He has already pre-filed SB 41, which calls for a constitutional amendment to be placed on the ballot which, if approved, would make the state superintendent of education and elective position as opposed to the current appointive one.

Kostelka also wants it understood that he wants current Superintendent John White to go.

He says he has seen enough of bloated contracts granted to politically-connected firms. He has seen his fill of contracts like the one that teaches kids how to play at recess. He has heard quite enough about contracts awarded to PR hacks to work out of their homes in other states for outlandish figures like $12,000 per month.

Most of all though he has grown weary of trying to obtain information and records from the secretive Louisiana Department of Education—and repeatedly encountering a brick wall of resistance.

And he is more than a little concerned about the approval of vouchers for schools which have no classrooms, no teachers and no desks—like New Living Word in Ruston.

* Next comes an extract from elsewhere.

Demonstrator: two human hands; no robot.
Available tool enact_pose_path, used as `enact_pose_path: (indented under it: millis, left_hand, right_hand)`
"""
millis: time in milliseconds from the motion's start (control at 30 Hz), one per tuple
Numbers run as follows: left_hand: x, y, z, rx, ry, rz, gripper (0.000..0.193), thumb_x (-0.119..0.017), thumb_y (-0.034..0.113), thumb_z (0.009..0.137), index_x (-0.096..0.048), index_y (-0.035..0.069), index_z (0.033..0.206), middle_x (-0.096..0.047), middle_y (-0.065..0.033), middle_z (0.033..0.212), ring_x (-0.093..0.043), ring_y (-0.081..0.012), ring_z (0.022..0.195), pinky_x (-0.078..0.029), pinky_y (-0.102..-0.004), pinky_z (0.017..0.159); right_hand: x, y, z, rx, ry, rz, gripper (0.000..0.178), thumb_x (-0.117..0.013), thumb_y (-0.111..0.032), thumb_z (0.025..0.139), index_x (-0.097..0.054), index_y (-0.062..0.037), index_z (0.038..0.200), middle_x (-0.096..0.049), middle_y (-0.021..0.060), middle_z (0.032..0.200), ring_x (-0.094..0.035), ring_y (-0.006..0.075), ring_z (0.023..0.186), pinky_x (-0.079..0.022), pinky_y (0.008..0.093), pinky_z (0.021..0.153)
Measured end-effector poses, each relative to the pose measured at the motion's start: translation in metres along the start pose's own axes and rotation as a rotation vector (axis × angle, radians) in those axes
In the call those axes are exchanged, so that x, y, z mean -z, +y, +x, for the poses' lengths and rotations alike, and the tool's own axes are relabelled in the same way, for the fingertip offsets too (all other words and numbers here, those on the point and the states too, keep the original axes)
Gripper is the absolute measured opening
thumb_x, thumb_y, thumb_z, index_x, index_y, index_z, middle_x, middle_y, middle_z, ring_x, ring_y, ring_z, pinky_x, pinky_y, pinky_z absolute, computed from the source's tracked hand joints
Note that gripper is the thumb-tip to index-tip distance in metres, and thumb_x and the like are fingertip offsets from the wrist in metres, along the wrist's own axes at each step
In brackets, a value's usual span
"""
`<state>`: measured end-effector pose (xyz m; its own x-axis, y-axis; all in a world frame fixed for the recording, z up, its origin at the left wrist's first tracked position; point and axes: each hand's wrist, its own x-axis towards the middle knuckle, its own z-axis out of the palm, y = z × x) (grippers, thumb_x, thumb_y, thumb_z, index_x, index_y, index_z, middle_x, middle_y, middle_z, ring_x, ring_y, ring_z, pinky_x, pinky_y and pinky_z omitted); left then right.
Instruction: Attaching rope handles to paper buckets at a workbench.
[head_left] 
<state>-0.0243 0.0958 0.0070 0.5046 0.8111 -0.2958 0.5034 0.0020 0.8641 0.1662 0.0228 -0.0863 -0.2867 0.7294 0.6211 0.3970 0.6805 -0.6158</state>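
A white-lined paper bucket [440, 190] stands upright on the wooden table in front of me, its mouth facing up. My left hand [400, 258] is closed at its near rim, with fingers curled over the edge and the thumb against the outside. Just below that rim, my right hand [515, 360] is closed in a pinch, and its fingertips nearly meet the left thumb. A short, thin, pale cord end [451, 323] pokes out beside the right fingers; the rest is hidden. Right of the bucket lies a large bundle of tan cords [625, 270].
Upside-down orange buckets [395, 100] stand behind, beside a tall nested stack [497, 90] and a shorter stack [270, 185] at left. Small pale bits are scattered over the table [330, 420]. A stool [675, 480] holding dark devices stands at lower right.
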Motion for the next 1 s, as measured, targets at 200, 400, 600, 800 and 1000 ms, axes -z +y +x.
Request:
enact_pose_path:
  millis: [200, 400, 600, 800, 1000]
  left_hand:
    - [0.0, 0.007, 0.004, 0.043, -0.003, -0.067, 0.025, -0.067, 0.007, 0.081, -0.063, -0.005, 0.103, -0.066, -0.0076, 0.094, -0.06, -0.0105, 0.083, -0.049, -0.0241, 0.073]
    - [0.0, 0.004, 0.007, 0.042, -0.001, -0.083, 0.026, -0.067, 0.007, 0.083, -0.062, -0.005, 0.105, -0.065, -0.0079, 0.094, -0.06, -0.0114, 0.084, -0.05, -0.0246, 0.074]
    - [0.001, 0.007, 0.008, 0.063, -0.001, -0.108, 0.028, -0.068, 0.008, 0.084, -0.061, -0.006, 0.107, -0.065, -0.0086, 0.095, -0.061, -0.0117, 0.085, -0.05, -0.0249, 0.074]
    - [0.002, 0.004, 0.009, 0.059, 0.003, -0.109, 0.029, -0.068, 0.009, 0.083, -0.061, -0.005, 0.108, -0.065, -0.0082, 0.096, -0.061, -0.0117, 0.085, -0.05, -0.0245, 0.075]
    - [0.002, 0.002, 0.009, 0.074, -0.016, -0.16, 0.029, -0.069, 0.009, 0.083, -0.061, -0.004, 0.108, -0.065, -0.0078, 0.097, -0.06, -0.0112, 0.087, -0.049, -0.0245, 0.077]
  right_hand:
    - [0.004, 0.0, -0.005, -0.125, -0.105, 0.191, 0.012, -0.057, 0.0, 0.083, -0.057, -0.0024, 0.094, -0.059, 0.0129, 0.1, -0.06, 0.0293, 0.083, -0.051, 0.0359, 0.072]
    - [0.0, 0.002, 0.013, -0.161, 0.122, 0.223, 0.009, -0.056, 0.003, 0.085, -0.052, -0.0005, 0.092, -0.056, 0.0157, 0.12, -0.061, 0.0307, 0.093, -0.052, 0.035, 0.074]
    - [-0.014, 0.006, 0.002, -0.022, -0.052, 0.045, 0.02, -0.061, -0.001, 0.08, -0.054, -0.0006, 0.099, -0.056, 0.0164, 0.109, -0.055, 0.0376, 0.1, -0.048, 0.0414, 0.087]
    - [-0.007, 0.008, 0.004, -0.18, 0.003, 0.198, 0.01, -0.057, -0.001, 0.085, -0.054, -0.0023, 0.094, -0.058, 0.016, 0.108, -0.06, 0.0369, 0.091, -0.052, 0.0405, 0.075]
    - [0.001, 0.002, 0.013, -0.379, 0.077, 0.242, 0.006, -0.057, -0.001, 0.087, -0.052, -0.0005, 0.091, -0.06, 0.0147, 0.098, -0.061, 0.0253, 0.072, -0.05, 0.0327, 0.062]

And while he didn’t say so, he seemed to take some bit of pleasure in knowing that his bill has come under fire from Gov. Bobby Jindal’s chief apologist, Jeff Sadow.

Kostelka claim that the bill would make the superintendent answerable to the people instead of a rubber-stamp Board of Elementary and Secondary Education (BESE) was described by Sadow as a “curious mix of ignorance and illogic.”

Sadow chose to fall back on the argument that most of the BESE members are already elected and “answerable to the people,” apparently choosing to ignore the fact that most of the elected members’ seats were bought by out of state contributions from such people as Michael Bloomberg, Bill Gates, the Walton family and K-12.

Sadow also says Kostelka seems to have forgotten the “policy-making mess” that existed under the elected superintendent structure that existed prior to 1988. In saying that, Sadow appears to be overlooking the ever-evolving “policy-making mess” that is indicative of today’s DOE under a superintendent who doesn’t seem to have a clue where he intends to go or what he intends to do when he gets there.

“People like Mr. Sadow say I want to return to old-time politics,” Kostelka said. “To that, I would have them look at the political contributions to the BESE members and then explain to me what has changed under the present system.”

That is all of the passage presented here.